On the spectrum of ways I’d like to be woken up, “icy rain on my face” is somewhere between “gentle puppy kisses” and “SWAT team battering ram.” Well, that’s what I’ve had to deal with for the last month, as the window of our van, Nissan Serena Williams was stuck a few inches from the closed position. Or so we thought. Did I mention it rains a lot in New Zealand?
About a month ago, in the middle of the night, we were wakened by a mighty gale. Branches from the trees above whipped the side of the van and we were shoved back and forth on her well-aged suspension. Giant drops of rain came horizontal through our open windows, threatening our warm and dry cocoon of sleeping bags, pillows, and most importantly, electronic gadgets. We scrambled to close the windows, only to discover that the front passenger window wouldn’t shut completely. With heavy eyes we made a half-hearted attempt to solve the problem then plugged the hole and returned to our nest.
The next morning we decided we’d wait and deal with the window problem when it was more convenient to get it fixed. We had plans. No time to sit around an auto mechanic shop. We got used to it.
We spent the next few weeks driving around with the window nearly closed. I say “nearly closed,” but nearly closed is very far from actually closed, when precipitation is involved. Of course if it were stuck completely down, we would have done something about it sooner. We thought we could deal with it. We drove through snow, sleet, rain, wind, and what seemed like alternating freezing and miserably buggy nights hunkered down in Ms. Williams’ backseat, cursing the window that wouldn’t quite close.
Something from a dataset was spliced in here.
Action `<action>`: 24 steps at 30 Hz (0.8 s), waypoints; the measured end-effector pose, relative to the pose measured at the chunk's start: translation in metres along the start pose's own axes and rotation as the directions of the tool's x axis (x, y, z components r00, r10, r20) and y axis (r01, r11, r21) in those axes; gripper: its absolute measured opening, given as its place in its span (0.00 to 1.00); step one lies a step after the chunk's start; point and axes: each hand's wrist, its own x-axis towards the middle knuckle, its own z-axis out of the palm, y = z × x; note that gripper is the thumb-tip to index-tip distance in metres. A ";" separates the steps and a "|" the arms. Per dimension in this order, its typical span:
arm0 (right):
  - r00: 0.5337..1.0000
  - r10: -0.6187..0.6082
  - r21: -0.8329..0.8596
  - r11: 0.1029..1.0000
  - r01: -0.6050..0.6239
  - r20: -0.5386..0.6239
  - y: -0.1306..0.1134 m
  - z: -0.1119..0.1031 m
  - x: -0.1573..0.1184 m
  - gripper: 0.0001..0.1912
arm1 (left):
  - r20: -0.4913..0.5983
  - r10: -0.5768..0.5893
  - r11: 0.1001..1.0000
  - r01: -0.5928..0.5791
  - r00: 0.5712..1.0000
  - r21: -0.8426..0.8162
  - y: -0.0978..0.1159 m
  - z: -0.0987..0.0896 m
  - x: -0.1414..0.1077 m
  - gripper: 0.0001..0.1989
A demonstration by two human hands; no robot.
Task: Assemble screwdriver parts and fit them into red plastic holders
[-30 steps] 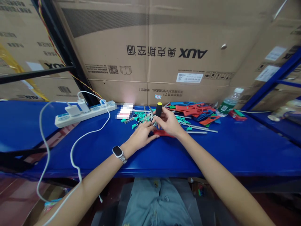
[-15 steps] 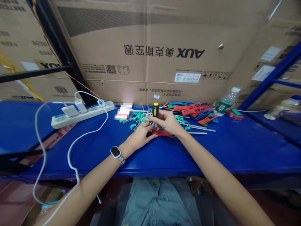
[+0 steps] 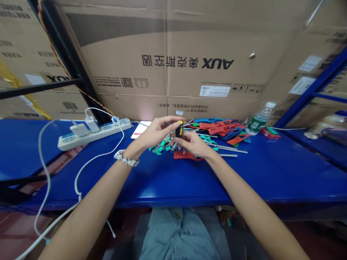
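Observation:
A yellow-and-black screwdriver [image 3: 179, 129] stands nearly upright over the parts near the middle of the table. My left hand [image 3: 162, 129] is closed at the top of its handle, thumb and fingers against it. Lower down, my right hand [image 3: 191, 143] has its fingers wrapped around the same screwdriver, hiding the shaft and tip. A red plastic handle-shaped piece [image 3: 185, 155] lies on the table just below my right hand. Small green plastic parts [image 3: 162, 146] and thin metal rods [image 3: 230, 148] are scattered around and behind both hands.
Red, blue and orange plastic handle pieces [image 3: 221, 127] are piled right of centre. Beyond them stand a water bottle [image 3: 257, 121] and a small red box [image 3: 269, 133]. A power strip [image 3: 94, 134] with white cables lies left on the blue table [image 3: 168, 184]. A large cardboard box [image 3: 173, 39] closes off the back.
My left hand has risen from the red piece and parts to the top of the screwdriver handle. My right hand stays low at the screwdriver, and the handle has tilted slightly.

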 end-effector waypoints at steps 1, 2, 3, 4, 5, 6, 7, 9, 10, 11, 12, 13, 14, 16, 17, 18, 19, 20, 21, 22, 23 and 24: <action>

Eventually, we caved. We took it to a mechanic to have it looked at. He puttered around for a few minutes, pressing the button that we’d tried hundreds of times before. He took the switch apart and hooked up some kind of electrical testing system. He fiddled with fuses and muttered something about a motor. Soon he gave up and sent us on our way the same way we’d drove in, but with our wallet a little lighter. He suggested we take it to an auto electrical specialist, as it was out of a normal mechanic’s depth. This sounded like it would be an expensive solution to an inconvenience that didn’t really impact the performance of the car. So we waited another few weeks to follow up.
In the interim, Nissan Serena Williams developed a different, slightly more serious issue that needed prompt attention, so we took her in to a different mechanic. We’ll call him Rob. I mentioned the window, but almost in passing, and asked him to take a look, if he had time, as a lower priority item. He wasn’t an electrical specialist so I had little hope he’d be able to solve it.
The next day, Rob called. “Nissan Serena Williams is ready,” he said. Ok, he didn’t address her by her full name. “Your car is ready.” He didn’t mention the window. I didn’t ask because I was sure he hadn’t fixed it, and I was resigned to the fact that it would continue to be a problem.
I arrived at his shop to pick it up, and to my surprise the window was up! It was fixed. The broken window saga was over! Rejoice! But of course, the story doesn’t end there.
He walked me through the work he’d done: replace the clutch master cylinder, fluids, some parts and a gave me a reasonable total. There was no mention of the window or any switches or motors on the bill.
“And the window? I saw it was fixed on the way in.”
“Oh, that,” he said, with a grin. “You know that button that’s above the window controls, on the driver’s side?”
“That’s a lock for the windows.”
“It locks the window controls in the rest of the van.”
“Are you serious? That was it? Can you show me?” And he took me outside and pointed out the button. It was there, exactly as he said.
I couldn’t believe it. I’m familiar with power windows and their child locks. This wasn’t a great revelation. I’d just been too focused on other things to actually think about the problem.
We walked back in and settled the bill. “No charge for the window repair,” he said, grinning ear to ear.
“Thanks. Just keep it between you and me.”
“And me, ” said another mechanic said from behind a stack of tires.
“And me,” a teenage assistant with grease all over his face and hands added.
And for the final insult: “And me!” said a customer leaning into the shop from the waiting room.
This is the shame I must live with. Just remind me not to take the car back to the first mechanic. If I ever see him again I’m going to insist (not so politely) that he find another profession.